Je faisais bien évidemment référence au personnage central de cette tragédie antique que je lisais depuis déjà quarante minutes : un héros qui avait le choix entre épouser sa sœur ou assassiner son oncle, sous peine d’une énième colère divine qui s’abattrait sur sa descendance et sa famille. Les Dieux Humains me paraissaient parfois injustement cruels. Me relevant en souriant, je me rapprochais de cette femme qui affichait allure et une classe qu’on ne se serait pas attendu chez une simple pharmacienne. Je lui tendis une main chaleureuse.
-Je vous remercie d’avoir accepté de me rejoindre ici et m’excuse de vous avoir fait venir en cette heure tardive. J’espère que vous avez fait un bon voyage et qu’Alain n’a pas été bavard plus que de raison durant le voyage.
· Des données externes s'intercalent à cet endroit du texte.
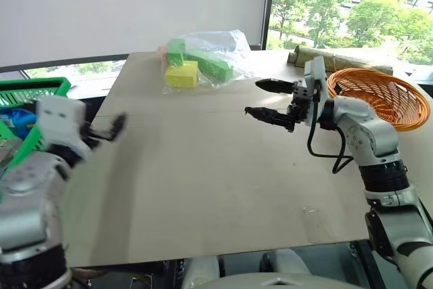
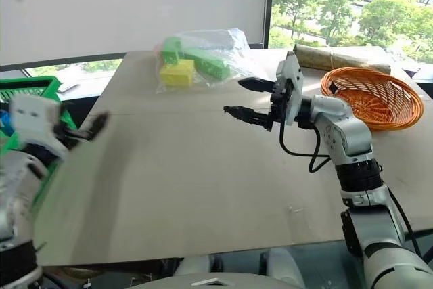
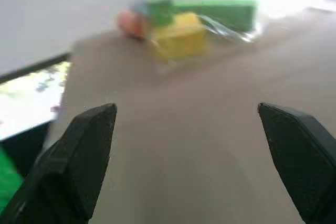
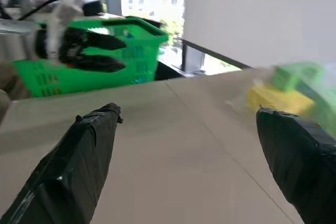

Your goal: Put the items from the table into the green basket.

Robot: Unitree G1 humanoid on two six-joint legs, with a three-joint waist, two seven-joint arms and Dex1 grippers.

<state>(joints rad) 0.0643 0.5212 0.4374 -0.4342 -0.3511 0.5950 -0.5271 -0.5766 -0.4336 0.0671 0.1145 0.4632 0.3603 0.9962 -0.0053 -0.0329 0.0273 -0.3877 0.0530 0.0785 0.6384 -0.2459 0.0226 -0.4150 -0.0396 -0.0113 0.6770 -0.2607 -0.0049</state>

Je fis un sourire à l’officier d’ordonnance qui était allé la chercher. Cela faisait partie de mon personnage après tout, cette bonhomie cotonneuse qui n’était pas attendue de la part d’un chef d’état et qui contrastait parfaitement avec ma fermeté -parfois à la limite de la cruauté- qui me permettait de conserver mon autorité.